Take for example the latest Springer-Verlag book, "Small Astronomical Observatories" edited by Patrick Moore, and to judge by the contents, edited is a somewhat loose epithet. Here we find all the usual BAA suspects. Of the dozen domed observatories described only two are metal, and only one dural, and that of course is a dome built by the late Alan Young for Torquay Boys Grammar School. The dome and shutter drive are my design, but naturally Moore doesn't acknowledge that trifling detail.

A distillation of this potpourri became the subject of Maurice Gavin's outgoing BAA Presidential Address in October 1997. Sadly, despite his attempts to provide any useful pointers, it is disappointingly rooted in the make-do-and-mend tradition of post WWII English amateur astronomy. Gavin purports to be sufficiently well versed in the practicalities of this topic to benefit us all with his wisdom. And yet it cannot be said that he exhibits a "Raven's" knowledge of the subject. Is it not time to move on from post war austerity for austerity's sake one asks? If it is acceptable to shell out £15000 on a new motor car, what is wrong with spending the cash on a decent telescope and observatory and using the bus?

Only Chris Kitchen's advice is really worth heeding, especially his remarks on wind loading. Yet one wouldn't expect a BAA President who had spent his entire career as an architect, and appends MRIBA to his monicker, to be able to include in his dissertation, anything about the determination of dome wind loadings, would one?

Chris Kitchen comments after describing the succession of domes the University of Hertford has had over the past 25 years, that though it may cost more, a metal dome is more durable, robust and easier to maintain. But the Ash domes he recommends are far heavier than needs be because Ash insist on fabricating them from galvanised steel sheet. Eventually the galvanising at the joints, dome lip, and shutter guides, wears, and the steel begins to rust. Where the sheet is drilled for fasteners, the steel is exposed and provides a corrosion site. Phase changes in the metal at welded joints and acute bends also leads to internal stresses and electrolytic corrosion. Only duralamin resists these physical processes, and it is, weight for weight, the same price as mild steel sheet. Yet it is has twice the strength to weight ratio and is much more readily formed. That is why it is still the material used to skin subsonic commercial aircraft.

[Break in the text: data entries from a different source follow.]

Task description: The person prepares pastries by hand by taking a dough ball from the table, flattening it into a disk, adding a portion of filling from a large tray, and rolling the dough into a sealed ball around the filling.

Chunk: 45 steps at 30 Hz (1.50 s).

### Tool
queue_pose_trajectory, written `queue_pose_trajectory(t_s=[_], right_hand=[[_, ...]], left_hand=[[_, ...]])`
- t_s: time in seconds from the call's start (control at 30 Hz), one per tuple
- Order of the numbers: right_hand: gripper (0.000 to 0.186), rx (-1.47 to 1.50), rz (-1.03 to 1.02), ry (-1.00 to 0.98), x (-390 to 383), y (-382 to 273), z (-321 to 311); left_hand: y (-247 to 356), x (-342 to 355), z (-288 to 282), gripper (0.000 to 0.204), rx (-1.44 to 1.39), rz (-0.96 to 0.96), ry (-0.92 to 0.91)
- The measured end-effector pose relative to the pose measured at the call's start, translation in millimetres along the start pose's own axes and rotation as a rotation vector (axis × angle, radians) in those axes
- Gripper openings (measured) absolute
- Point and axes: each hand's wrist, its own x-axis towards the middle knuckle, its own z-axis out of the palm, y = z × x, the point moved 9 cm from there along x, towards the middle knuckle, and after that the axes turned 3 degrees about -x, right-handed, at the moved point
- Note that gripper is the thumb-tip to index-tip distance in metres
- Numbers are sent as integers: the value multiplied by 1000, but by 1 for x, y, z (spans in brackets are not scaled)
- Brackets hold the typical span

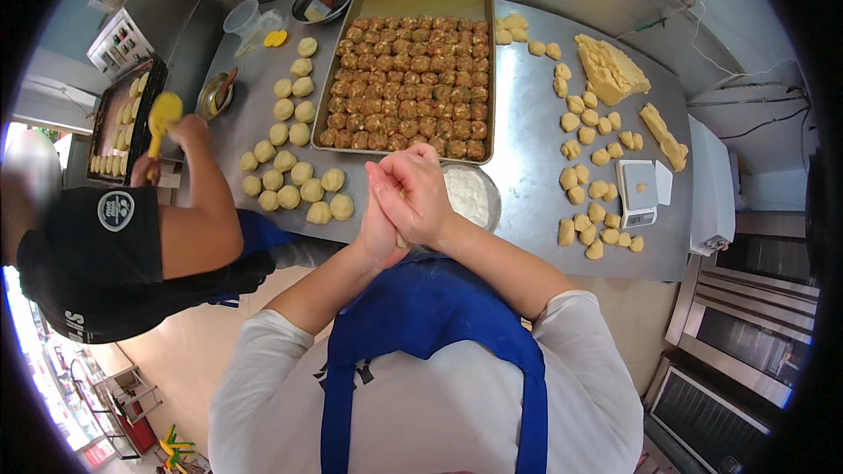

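The long stainless-steel table (pixel 527 149) carries everything here. At its far edge, near the middle, sits the big rectangular metal baking tray (pixel 406 0), packed in close rows with small brown balls of filling (pixel 408 79). Toward the far right corner lies a pale yellow block of dough (pixel 610 66), with a narrower strip of the same dough (pixel 665 134) just right of it. Cut dough pieces (pixel 590 167) trail down the right side to the near edge, around a small white kitchen scale (pixel 637 193). On the left half, smooth round finished dough balls (pixel 294 171) stand in loose rows. A round metal bowl of white flour (pixel 470 193) sits at the near edge, partly behind the hands.

The person in the blue apron has the left hand (pixel 379 228) and right hand (pixel 420 197) pressed palm to palm over the near edge, fingers (pixel 397 177) closed flat together. Only a sliver of pale dough piece (pixel 401 240) peeps out at the heel of the palms; the rest is hidden.

To my eye this is rolling. It goes best with light, even pressure and circling palms, so the ball closes smooth without cracks; a dusting from the flour bowl should stop sticking.

At the left edge a co-worker's hand (pixel 180 132) holds a yellow brush (pixel 163 114).
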Motion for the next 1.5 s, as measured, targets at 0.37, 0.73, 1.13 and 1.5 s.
queue_pose_trajectory(t_s=[0.37,0.73,1.13,1.5], right_hand=[[35,363,521,-106,-24,76,37],[26,-125,-294,-37,-3,-6,0],[33,-339,103,-336,198,195,144],[37,-856,-144,-213,234,278,203]], left_hand=[[-31,-9,15,58,-469,-381,7],[62,1,26,99,-395,-74,28],[48,-10,-137,36,-522,-96,497],[38,-35,-159,33,-140,-153,523]])
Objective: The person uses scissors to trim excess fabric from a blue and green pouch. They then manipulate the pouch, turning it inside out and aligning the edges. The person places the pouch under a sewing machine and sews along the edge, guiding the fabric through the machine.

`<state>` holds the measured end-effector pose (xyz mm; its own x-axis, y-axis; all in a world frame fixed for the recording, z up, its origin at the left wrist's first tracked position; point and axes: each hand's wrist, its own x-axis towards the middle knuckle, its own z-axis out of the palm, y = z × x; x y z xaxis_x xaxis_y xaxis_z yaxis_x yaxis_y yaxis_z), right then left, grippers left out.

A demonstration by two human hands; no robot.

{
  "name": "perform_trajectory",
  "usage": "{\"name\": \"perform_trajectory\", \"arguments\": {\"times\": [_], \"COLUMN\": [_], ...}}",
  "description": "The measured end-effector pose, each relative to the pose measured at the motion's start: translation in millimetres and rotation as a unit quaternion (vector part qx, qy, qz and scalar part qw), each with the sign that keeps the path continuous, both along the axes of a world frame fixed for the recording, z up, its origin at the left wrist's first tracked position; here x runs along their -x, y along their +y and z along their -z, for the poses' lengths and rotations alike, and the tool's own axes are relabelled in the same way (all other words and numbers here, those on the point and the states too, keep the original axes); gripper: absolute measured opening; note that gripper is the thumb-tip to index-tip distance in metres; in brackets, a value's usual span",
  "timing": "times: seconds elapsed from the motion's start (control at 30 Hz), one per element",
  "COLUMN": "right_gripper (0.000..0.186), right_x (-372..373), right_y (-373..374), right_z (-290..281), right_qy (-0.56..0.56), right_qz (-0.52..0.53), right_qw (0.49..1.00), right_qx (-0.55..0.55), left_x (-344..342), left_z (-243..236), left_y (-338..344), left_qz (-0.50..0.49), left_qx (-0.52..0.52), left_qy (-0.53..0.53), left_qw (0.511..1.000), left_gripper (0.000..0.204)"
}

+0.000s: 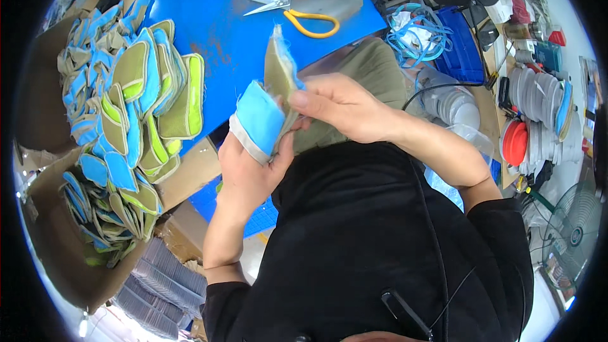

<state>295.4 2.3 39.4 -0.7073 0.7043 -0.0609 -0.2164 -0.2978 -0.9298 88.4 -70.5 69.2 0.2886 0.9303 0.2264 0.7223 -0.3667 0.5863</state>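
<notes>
A small sewn fabric piece, bright blue on one face with a beige band at its lower edge, is gripped in my left hand. Its olive flap stands up with a frayed tip and blue lining. Between thumb and fingers, my right hand pinches the flap's right edge. Some fingers of both hands are hidden behind the cloth. Beyond them, scissors with one red and one yellow handle lie with parted blades on the blue tabletop; neither hand touches them.
Left of my hands, a heap of olive, blue and green fabric pieces spills across the table edge. More fill a cardboard box below. Tangled blue strapping, a blue crate, stacked reels and a fan stand right.
</notes>
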Motion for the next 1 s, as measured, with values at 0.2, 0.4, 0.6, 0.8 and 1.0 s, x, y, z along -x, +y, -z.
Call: {"name": "perform_trajectory", "arguments": {"times": [0.2,0.4,0.6,0.8,1.0], "right_gripper": [0.042,0.038,0.044,0.043,0.031], "right_x": [-65.3,-217.8,-353.8,-372.2,-311.5], "right_y": [24.3,-5.5,-8.3,41.0,12.5], "right_z": [-9.8,-50.7,112.6,202.2,112.3], "right_qy": [0.099,0.108,-0.250,-0.405,-0.242], "right_qz": [0.191,0.541,0.715,0.535,0.729], "right_qw": [0.975,0.829,0.652,0.739,0.621], "right_qx": [0.046,-0.089,-0.044,0.066,-0.158], "left_x": [42.5,77.1,67.5,55.7,22.9], "left_z": [-25.4,-11.8,30.7,1.4,-16.7], "left_y": [10.5,30.5,60.9,71.0,46.8], "left_qz": [-0.078,-0.248,-0.230,-0.261,-0.145], "left_qx": [0.017,0.230,0.282,0.129,-0.084], "left_qy": [0.039,-0.428,-0.473,-0.411,0.030], "left_qw": [0.996,0.838,0.802,0.864,0.985], "left_gripper": [0.033,0.037,0.038,0.036,0.025]}}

Manufacturing a duralamin dome requires some shop work, but the work is rudimentary if you follow my designs. There is nothing time consuming about it. All the laborious on site assembly work can be done by any D.I.Yer. The cost of my 121/2ft. dome in 1986 was £1200. This included £600 material costs for the dural sheets and the mill rolled rail tube. The wall cost a further £400. I would estimate present day costs at roughly twice this sum.